• _Your assignment_
Where the listing shows an image, skip it and output all other material unchanged.

──────

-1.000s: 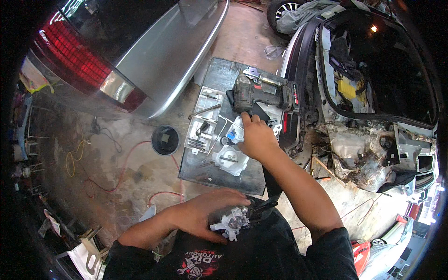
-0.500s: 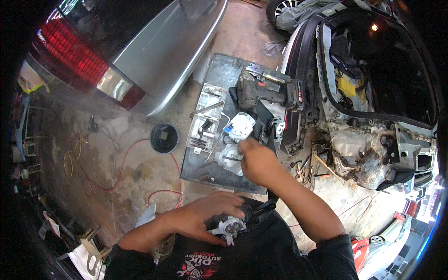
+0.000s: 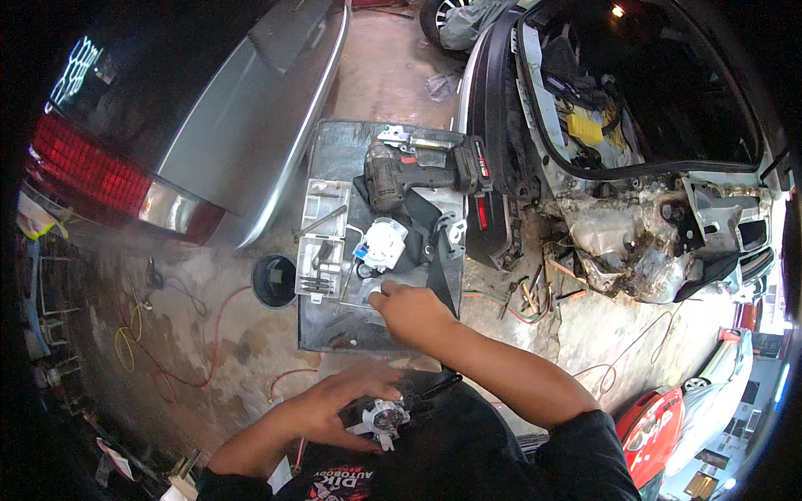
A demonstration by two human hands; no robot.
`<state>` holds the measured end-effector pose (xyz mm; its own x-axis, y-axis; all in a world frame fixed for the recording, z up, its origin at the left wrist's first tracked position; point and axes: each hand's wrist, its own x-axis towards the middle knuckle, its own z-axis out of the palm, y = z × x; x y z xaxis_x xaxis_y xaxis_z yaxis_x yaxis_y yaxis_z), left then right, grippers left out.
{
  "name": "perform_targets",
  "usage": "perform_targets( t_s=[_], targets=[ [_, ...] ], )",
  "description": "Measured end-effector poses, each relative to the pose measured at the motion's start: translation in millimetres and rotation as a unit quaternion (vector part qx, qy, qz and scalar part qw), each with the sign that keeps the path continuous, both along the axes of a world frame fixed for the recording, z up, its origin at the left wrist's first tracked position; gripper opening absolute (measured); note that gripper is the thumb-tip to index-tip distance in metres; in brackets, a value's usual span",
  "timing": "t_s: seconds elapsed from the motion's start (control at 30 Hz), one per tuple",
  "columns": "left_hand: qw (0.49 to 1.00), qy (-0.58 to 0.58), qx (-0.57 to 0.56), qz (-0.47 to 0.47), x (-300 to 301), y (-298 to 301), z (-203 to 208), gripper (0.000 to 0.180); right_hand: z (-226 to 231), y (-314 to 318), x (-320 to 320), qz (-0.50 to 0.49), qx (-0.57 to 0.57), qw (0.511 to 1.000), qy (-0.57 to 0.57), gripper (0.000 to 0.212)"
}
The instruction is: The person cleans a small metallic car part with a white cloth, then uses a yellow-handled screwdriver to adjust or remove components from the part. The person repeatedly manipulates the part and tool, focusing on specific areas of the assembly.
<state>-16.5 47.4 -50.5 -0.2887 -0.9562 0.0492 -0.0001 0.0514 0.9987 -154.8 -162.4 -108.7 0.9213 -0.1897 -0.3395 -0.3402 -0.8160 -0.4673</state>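
1. Since the earlier frame, right hand (image 3: 415,315) has slid toward 7 o'clock over a dark, smooth, rectangular table (image 3: 330,336); camera view has shifted too.
2. Left hand (image 3: 338,409), at 7 o'clock from right, is curled round a small white plastic part (image 3: 387,415) w/ clear rounded face, near the black fabric shirt (image 3: 472,434).
3. Right fingers: bunched, pointing down at table; can't tell if anything's pinched.
4. At 11 o'clock from right hand: rounded, flat white plastic housing (image 3: 386,243), blue tab (image 3: 360,251) at its edge, lying loose.
5. Progress, my guess: approx. midway. Parts separated, none seen fastened together; what's left, can't tell.
6. Textures: at 10 o'clock, hard pale compartmented tray (image 3: 332,196) w/ slim dark rods (image 3: 317,284); at 12, scuffed black-grey cordless driver (image 3: 397,174), chunky, block battery.
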Motion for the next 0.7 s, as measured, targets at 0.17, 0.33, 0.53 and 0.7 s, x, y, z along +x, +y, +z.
perform_targets(
  t_s=[0.17, 0.33, 0.53, 0.7],
  targets=[
    [0.999, -0.013, 0.049, 0.002, 2, 3, 2, 0.092, -2, -31, -22, -0.158, 0.085, 0.969, -0.169, 0.027],
    [0.998, 0.020, 0.057, 0.030, 1, 4, 3, 0.090, 7, -114, -54, -0.402, 0.067, 0.900, -0.154, 0.034],
    [0.998, 0.008, 0.054, 0.023, 3, -1, 5, 0.091, -7, -125, -49, -0.432, -0.007, 0.890, -0.147, 0.045],
    [0.997, 0.016, 0.068, 0.027, 4, 3, 3, 0.091, 20, -180, 22, -0.298, -0.176, 0.920, -0.181, 0.029]
  ],
)
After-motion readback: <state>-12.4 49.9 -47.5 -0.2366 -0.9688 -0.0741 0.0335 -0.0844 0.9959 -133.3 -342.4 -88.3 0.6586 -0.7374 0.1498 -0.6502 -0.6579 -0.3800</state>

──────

• _Answer_
-1.000s: 
-0.500s: 
+0.000s: 
A demonstration by two human hands; no robot.
`<state>` holds the measured end-effector pose (xyz mm; its own x-axis, y-axis; all in a world frame fixed for the recording, z up, its origin at the left wrist's first tracked position; point and axes: each hand's wrist, its own x-axis towards the middle knuckle, its own z-axis out of the palm, y = z × x; x y z xaxis_x xaxis_y xaxis_z yaxis_x yaxis_y yaxis_z), left then right, grippers left out.
{
  "name": "perform_targets",
  "usage": "perform_targets( t_s=[_], targets=[ [_, ...] ], )",
  "description": "Measured end-effector poses, each relative to the pose measured at the motion's start: translation in millimetres and rotation as a unit quaternion (vector part qx, qy, qz and scalar part qw), each with the sign that keeps the path continuous, both along the axes of a world frame fixed for the recording, z up, its origin at the left wrist's first tracked position; gripper opening absolute (measured); note that gripper is the thumb-tip to index-tip distance in metres; in brackets, a value's usual span",
  "timing": "t_s: seconds elapsed from the motion's start (control at 30 Hz), one per tuple",
  "columns": "left_hand: qw (0.49 to 1.00), qy (-0.58 to 0.58), qx (-0.57 to 0.56), qz (-0.47 to 0.47), x (-300 to 301), y (-298 to 301), z (-203 to 208), gripper (0.000 to 0.180); right_hand: z (-226 to 231), y (-314 to 318), x (-320 to 320), qz (-0.50 to 0.49), qx (-0.57 to 0.57), qw (0.511 to 1.000), qy (-0.57 to 0.57), gripper (0.000 to 0.212)"
}
The instruction is: The person cleans a small metallic car part with a white cloth, then uses a yellow-handled screwdriver to adjust or remove components from the part. The person repeatedly manipulates the part and tool, focusing on specific areas of the assembly.
<state>-16.5 47.4 -50.5 -0.2887 -0.9562 0.0492 -0.0001 0.0514 0.9987 -154.8 -162.4 -108.7 0.9213 -0.1897 -0.3395 -0.3402 -0.8160 -0.4673</state>
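1. Since the earlier frame, right hand (image 3: 415,315) has slid toward 7 o'clock over a dark, smooth, rectangular table (image 3: 330,336); camera view has shifted too.
2. Left hand (image 3: 338,409), at 7 o'clock from right, is curled round a small white plastic part (image 3: 387,415) w/ clear rounded face, near the black fabric shirt (image 3: 472,434).
3. Right fingers: bunched, pointing down at table; can't tell if anything's pinched.
4. At 11 o'clock from right hand: rounded, flat white plastic housing (image 3: 386,243), blue tab (image 3: 360,251) at its edge, lying loose.
5. Progress, my guess: approx. midway. Parts separated, none seen fastened together; what's left, can't tell.
6. Textures: at 10 o'clock, hard pale compartmented tray (image 3: 332,196) w/ slim dark rods (image 3: 317,284); at 12, scuffed black-grey cordless driver (image 3: 397,174), chunky, block battery.
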Motion for the next 0.7 s, as measured, targets at 0.17, 0.33, 0.53 and 0.7 s, x, y, z along +x, +y, +z.
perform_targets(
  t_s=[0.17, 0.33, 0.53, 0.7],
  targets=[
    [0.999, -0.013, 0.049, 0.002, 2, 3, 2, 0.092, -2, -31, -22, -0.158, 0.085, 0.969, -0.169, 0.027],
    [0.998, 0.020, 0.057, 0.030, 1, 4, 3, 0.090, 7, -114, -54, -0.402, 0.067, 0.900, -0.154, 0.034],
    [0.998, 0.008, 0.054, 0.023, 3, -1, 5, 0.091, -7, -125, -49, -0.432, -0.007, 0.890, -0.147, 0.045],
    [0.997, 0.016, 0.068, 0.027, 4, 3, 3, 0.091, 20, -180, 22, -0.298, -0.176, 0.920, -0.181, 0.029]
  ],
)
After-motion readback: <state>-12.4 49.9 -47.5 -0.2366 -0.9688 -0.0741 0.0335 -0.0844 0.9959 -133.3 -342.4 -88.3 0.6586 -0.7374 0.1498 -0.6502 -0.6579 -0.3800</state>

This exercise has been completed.